Histoires comme ça pour les petits/Le Papillon qui tapait du pied


LE PAPILLON QUI TAPAIT DU PIED


lettrine Tu vas entendre, ô ma Mieux Aimée, une histoire neuve et merveilleuse — une histoire tout à fait différente des autres histoires — une histoire du Très Sage Monarque Suleiman-bin-Daoud — Salomon, fils de David.

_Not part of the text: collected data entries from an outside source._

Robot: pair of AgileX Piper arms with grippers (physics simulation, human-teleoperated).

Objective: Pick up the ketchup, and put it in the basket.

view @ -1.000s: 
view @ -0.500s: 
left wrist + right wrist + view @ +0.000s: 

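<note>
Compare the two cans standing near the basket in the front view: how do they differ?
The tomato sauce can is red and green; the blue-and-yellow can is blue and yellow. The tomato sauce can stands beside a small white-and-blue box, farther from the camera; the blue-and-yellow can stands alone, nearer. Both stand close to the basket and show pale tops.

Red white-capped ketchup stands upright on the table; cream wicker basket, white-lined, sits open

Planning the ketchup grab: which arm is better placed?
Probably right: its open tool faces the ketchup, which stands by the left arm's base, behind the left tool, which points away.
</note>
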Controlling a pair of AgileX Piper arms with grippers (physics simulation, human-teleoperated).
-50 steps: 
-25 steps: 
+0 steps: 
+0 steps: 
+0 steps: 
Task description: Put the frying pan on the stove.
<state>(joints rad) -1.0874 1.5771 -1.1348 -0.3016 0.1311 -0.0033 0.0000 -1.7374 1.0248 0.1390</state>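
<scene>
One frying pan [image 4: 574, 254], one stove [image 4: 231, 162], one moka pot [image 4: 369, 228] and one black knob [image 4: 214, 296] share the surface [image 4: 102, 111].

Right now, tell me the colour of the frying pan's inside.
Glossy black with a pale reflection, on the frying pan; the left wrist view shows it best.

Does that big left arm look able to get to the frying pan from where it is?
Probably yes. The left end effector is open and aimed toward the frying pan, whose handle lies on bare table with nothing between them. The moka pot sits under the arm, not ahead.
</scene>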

Il y a trois cent cinquante-cinq histoires sur Suleimanbin-Daoud ; mais ceci n’en est pas une. Ce n’est pas l’histoire du Pluvier qui trouva la Fontaine, ni de la Huppe qui protégea Suleiman-bin-Daoud contre le soleil. Ce n’est pas l’histoire du Pavé de verre, ou du Rubis percé de travers, ou des Barres d’Or de Balkis. C’est l’Histoire du Papillon qui tapait du pied. Or, écoute une fois encore, et m’entends bien ! Suleiman-bin-Daoud était sage. Il comprenait le langage des bêtes, celui des oiseaux, celui des poissons et celui des insectes. Il comprenait ce que disent les rochers au profond de la terre, quand ils s’arcboutent les uns contre les autres en grondant, et il comprenait ce que disent les arbres, quand ils frissonnent au milieu du matin. Il comprenait toutes choses, depuis l’évêque dans sa chaire jusqu’à l’hysope dans la fente du mur, et Balkis, sa Reine préférée, la Très Adorable Balkis, était presque aussi sage que lui.

Suleiman-bin-Daoud était puissant. Au troisième doigt de sa main droite, il portait une bague. Lorsqu’il la tournait une fois, les Effrits et les Djinns sortaient de terre, prêts à faire tout ce qu’il commanderait, et quand il la tournait trois fois, l’Ange très redoutable Azraël, qui porte l’épée, venait, habillé en porteur d’eau, lui conter les nouvelles des trois mondes : En Haut, — En Bas, — et Ici.

Pourtant Suleiman-bin-Daoud n’avait pas d’orgueil. Il n’essayait pas souvent d’étonner les gens, et quand cela lui arrivait, il le regrettait ensuite.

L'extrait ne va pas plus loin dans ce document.